Publikationen / vorgänge / vorgänge Nr. 185: Die verdrängte Revolution

Fehlan­zeige?

Jugendliche und ihr Bild von der DDR,

aus: vorgänge Nr. 185, Heft !/2009, S. 87-92

„Fehlanzeige“: Mit unschöner Regelmäßigkeit wird die Sorge laut, das Wissen nachwachsender Generationen über die DDR und das SED-Regime zeige fundamentale Defizite. Ideologie, Herrschaftsstruktur und politische Praxis des SED-Staates seien nur unzureichend bekannt, ja, Verklärung und Beschönigungen prägten die landläufigen Vorstellungen jüngerer Menschen. Daran wird gleichsam zwangsläufig die Frage angeknüpft, wer die Verantwortung für diese Bildungsmisere trage. Die Schule? Die Familie? Die Gesellschaft? Die Politik? Die Medien?

Im Fokus dieser Debatten steht zumeist der schulische Unterricht. Neben mehreren Werkstattberichten, die in den neunziger Jahren unter der Leitung von Bodo von Borries erarbeitet worden sind, und verschiedenen Ausschnitts-Analysen wie dem jüngst in Geschichte in Wissenschaft und Unterricht publizierten Beitrag von Heike Mätzing „Die Stasi in aktuellen Geschichtsschulbüchern“[1], sind es vor allem zwei Studien, die in die aktuelle Diskussion eingeflossen sind: die 2006 erschienene Analyse „DDR-Geschichte im Unterricht“ von Ulrich Arnswald und insbesondere die so genannte Schroeder-Studie von 2008, die sich unter dem Titel „Soziales Paradies oder Stasi-Staat?“ mit dem DDR-Bild heutiger Schüler befasst.[2] Sowohl die Untersuchungen selbst als auch die Auseinandersetzungen um ihre Ergebnisse machten und machen deutlich, in welch erhitztem Stadium der Betrachtung und Deutung wir uns noch befinden und wie wirkungsmächtig die Neigung zu kurzsichtigem Schlagabtausch, vielleicht auch zum Anspruch auf Meinungshoheit ist.
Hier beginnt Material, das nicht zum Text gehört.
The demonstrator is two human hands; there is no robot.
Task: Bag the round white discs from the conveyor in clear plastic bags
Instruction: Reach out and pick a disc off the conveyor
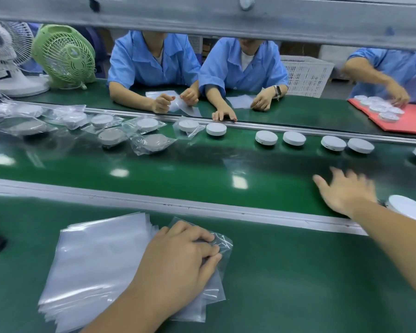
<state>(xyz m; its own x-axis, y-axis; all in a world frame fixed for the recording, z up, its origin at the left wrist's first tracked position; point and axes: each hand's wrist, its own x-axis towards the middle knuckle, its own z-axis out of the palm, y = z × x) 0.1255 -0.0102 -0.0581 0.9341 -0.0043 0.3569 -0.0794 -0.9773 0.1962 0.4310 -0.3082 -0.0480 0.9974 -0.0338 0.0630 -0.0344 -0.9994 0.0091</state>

Man möchte fast meinen, so fern die DDR vielen jungen Menschen ist, so distanzschwach ist das Thema manchmal für uns Ältere.

Doch lösen wir uns von dieser Arena und umreißen das unstrittige Grundszenario. In der Tat gibt es Wissensdefizite bei Schülern, es gibt Lücken in der Lehrerausbildung, unzureichende Schulbücher und verbesserungsbedürftige Curricula. Immerhin: Die Initiativen, diese Mängel zu beseitigen, mehren sich. Die Lehrpläne in den verschiedenen Bundesländern werden allmählich angepasst, Veranstaltungen wie die bundesweite Bildungskonferenz „Meine, Deine, Unsere Geschichte? Friedliche Revolution und Deutsche Einheit in der schulischen und außerschulischen Bildung“, die im Herbst 2008 von der Bundesstiftung zur Aufarbeitung der SED-Diktatur, der Bundeszentrale für politische Bildung und der Bundesbeauftragten für die Stasi-Unterlagen (BStU) realisiert wurde, haben wichtige inhaltliche und politische Impulse gesetzt. Auch Beratungsangebote für Schulbuchanbieter – so beispielsweise ein Fachworkshop des Brandenburgischen Bildungsministeriums, der BStU und namhafter Schulbuchverlage im November 2007 – zeitigen erste Erfolge. Einschlägige Fortbildungsangebote für Lehrer vermitteln kompaktes Wissen und methodisch-didaktische Hinweise, Handreichungen wie „Feindliche Jugend? Verfolgung und Disziplinierung Jugendlicher durch das Ministerium für Staatssicherheit“, 2006 von Christoph Hamann und Axel Janowitz herausgegeben, oder das in diesem Jahr erscheinende Handbuch „Lernfeld DDR-Geschichte“ von Heidi Behrens, Paul Ciupke und Norbert Reichling geben fundierte Orientierung und Arbeitshilfen.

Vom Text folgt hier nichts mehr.